How You Can Get the Best from Using Backing Tracks

Today’s live music is no longer what it used to be and that is quite evident to most people who have listened to music over the decades. Only 20 odd years ago, bands were strictly limited to the sounds which their instruments and vocals could make, whereas today’s performers can bring about practically any kind of sound combination to the stage via the use of backing tracks.

But, simply adding more rhythm, samples and textures of sound to a live performance can indeed be the way to go, but not forgetting that a poorly put together backing track, can possibly go on to ruin an entire performance. Knowing where to find professional backing tracks online is a must.

So, let’s see what can be done to make it all more professional:

1 – Making the Right Entrance

Great backing tracks can add a brand new dimension to any live performance, but the timing of all entrances is beyond a doubt vitally important, otherwise it is more than likely to be ruined. The main concern of using this technology is that any pre-recorded beats and sounds that are pumped through backing tracks cannot recognise and remedy any mistakes like we humans can.

  • Any backing tracks with loose, ambient sounds are a lot simpler to work with than those with specific percussion sections, bass lines and any other instrumentation with timed entrances.
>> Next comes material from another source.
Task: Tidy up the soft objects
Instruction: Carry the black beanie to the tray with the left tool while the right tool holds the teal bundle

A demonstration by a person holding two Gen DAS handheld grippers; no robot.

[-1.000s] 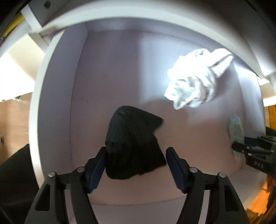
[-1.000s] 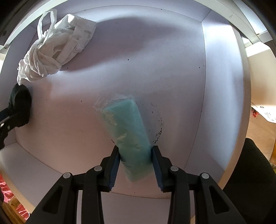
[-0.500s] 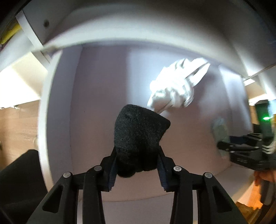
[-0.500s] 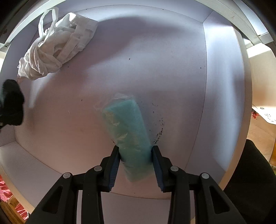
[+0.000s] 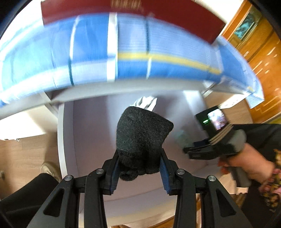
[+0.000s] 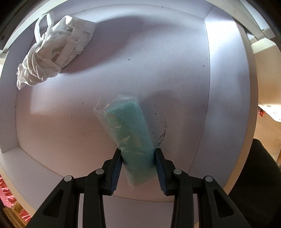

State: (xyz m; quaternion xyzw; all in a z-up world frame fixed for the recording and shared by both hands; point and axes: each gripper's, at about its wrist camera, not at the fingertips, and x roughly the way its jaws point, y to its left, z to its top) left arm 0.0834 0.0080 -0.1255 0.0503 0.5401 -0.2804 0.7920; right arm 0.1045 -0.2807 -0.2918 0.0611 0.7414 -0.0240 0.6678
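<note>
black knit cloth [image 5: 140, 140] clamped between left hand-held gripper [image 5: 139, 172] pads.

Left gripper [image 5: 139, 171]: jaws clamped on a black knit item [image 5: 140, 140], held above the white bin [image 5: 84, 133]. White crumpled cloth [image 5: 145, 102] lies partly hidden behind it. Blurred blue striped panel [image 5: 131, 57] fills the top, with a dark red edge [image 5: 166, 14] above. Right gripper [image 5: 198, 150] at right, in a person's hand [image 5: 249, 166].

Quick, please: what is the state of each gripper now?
Left gripper: closed on the black knit cloth.
Right gripper: closed on the wrapped teal sponge.
</note>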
When using this type of backing tracks, you must create a separate metronome track which only goes to your headphones.

2 – Take Your Time

Before you think about a live setting, it’s important for you to take some time to create a strong, clear mix of every track first. Any track where major parts of the instrumentation are too loud or soft will not sound clear, or maybe overpowering coming through a venue’s sound system, and this will then detract from the live performance.

3 – Less can be more

Modern backing track technology provides limitless access to textures of sounds during any live performance, but adding too many layers of sound, can complicate and spoil your performance. As in song writing, it’s normally more effective to use somewhat limited instrumentation in any backing tracks, instead of pumping an overload of sound into your performance.

4 – Rely on Backing Tracks, But Don’t let Them Overwhelm You

When people go to a live gig, most of them wish to see something raw and wonderful happen right there in front of them and in the moment. Depending on one’s performance setup, it’s a good idea that the audience is fully unaware that some of the sound that they’re hearing live, isn’t being created there in front of them.

This is why minimalism can often be a good idea when it comes to backing tracks. Try keeping it simple by only using the parts you need for your backing tracks and all should go just fine.